With Tes recently reporting on the School Teachers’ Review Body (STRB) proposal, here’s our recap of the current ECT salary.  

What does an early career teacher earn?

The minimum salary for qualified teachers in England for the 2021-2022 year is £25,714 according to the Department for Education and this is revised yearly. The minimum increases for teachers in London and depending on your location, you could earn:

  • London fringe: salaries start at £26,948
  • Outer London schools: salaries start at £29,915
  • Inner London schools: salaries start at £32,157
  • Rest of England and Wales: salaries start at £25,714

Other determining factors for an ECT’s salary could be:

  • If you’re qualified to teach a subject in particularly short supply, such as physics or maths
  • If you are a mature entrant to teaching with additional work experience, your school may choose to recognise this experience and start you at a higher pay rate

Your starting salary will be stated clearly when you receive a written confirmation of appointment.

Can I negotiate my salary?

Most early career teachers will start out at the minimum payment level described above, however independent schools, city technology colleges and academies may offer a different ECT teaching salary.

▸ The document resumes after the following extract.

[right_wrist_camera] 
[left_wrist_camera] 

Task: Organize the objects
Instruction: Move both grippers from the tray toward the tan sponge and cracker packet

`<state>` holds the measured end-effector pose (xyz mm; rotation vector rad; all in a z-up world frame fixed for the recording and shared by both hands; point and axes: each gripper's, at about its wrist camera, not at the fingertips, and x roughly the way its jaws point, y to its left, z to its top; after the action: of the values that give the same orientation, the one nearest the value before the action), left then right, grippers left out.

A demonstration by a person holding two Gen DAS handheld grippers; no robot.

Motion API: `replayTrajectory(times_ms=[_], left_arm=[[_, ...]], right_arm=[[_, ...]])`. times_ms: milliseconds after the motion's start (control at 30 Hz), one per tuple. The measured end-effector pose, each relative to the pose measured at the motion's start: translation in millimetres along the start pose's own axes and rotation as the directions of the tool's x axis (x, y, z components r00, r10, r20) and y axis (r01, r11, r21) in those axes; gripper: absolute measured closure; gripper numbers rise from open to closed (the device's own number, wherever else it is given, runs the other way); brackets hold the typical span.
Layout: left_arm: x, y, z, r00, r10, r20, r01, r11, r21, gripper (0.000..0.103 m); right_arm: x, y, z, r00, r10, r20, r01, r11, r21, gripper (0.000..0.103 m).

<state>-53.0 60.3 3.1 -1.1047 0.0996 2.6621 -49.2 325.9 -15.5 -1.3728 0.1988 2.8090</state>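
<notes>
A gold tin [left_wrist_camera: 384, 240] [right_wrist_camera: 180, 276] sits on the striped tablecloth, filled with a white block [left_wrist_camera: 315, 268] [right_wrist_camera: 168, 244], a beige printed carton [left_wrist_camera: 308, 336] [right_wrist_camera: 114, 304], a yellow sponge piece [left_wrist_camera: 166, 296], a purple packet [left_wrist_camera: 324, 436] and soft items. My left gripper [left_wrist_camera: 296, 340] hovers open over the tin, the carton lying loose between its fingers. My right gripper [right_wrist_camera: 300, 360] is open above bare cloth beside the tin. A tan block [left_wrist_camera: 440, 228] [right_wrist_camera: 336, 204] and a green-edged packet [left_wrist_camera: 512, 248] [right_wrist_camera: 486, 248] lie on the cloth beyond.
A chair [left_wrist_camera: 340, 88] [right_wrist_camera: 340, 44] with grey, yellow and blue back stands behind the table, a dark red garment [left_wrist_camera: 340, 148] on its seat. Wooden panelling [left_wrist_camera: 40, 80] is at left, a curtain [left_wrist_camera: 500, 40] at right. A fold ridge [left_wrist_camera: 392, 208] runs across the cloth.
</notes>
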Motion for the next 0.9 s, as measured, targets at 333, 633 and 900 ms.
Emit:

There may also be some room for negotiation depending on the subject you teach, extra responsibilities you take up and the school’s location. For example, a remote school in Scotland, in high need of qualified teachers may be willing to bump up your starting salary.

What extra responsibilities could increase my salary?

Teaching is a field in which you can expect the chance to progress, and schools often offer incentives to qualified teachers to retain their best teachers and provide continuity for students. As a result, progression within the pay scale is determined not necessarily by length of time, but by performance.

Teachers also have the chance to take up extra responsibilities – which could boost your primary or secondary ECT salary. Teaching and learning responsibility (TLR) payments can increase your salary from between £571 to £14,030 depending on the category of your enhanced duties. These types of activity usually involve more experience than an early career teacher would typically have, but there may be exceptions. If you do undertake a TLR post you will need to ensure the group overseeing your ECT Induction, the Appropriate Body, are aware of this.

Additional responsibilities may involve:

  • Training other teachers
  • Helping develop a subject or curriculum area
  • Leading additional courses other than the assigned group of pupils

If you’re qualified to work with pupils with special educational needs (SEN) you could also be eligible for an SEN allowance, which ranges from £2,270 to £4,479 per year.

Some early career teachers also opt to supplement their starting pay with private tuition during the holidays.

How many days of holiday does an ECT receive?

In addition to your ECT starting salary, there are several enticing benefits for teachers. Chief among these is the amount of holiday. Teachers generally receive more days off than other professions, with most working for 195 days a year in school, plus additional working days during school holidays.

How about Scotland and Northern Ireland?

Salaries in Northern Ireland start at a minimum of £24,137 and in Scotland, you’ll undertake a probation year with salaries starting at £27,498. There are also some parts of Scotland where it’s possible to obtain an additional allowance for working in a remote location. This includes the Remote Schools Allowance and Distant Island Allowance.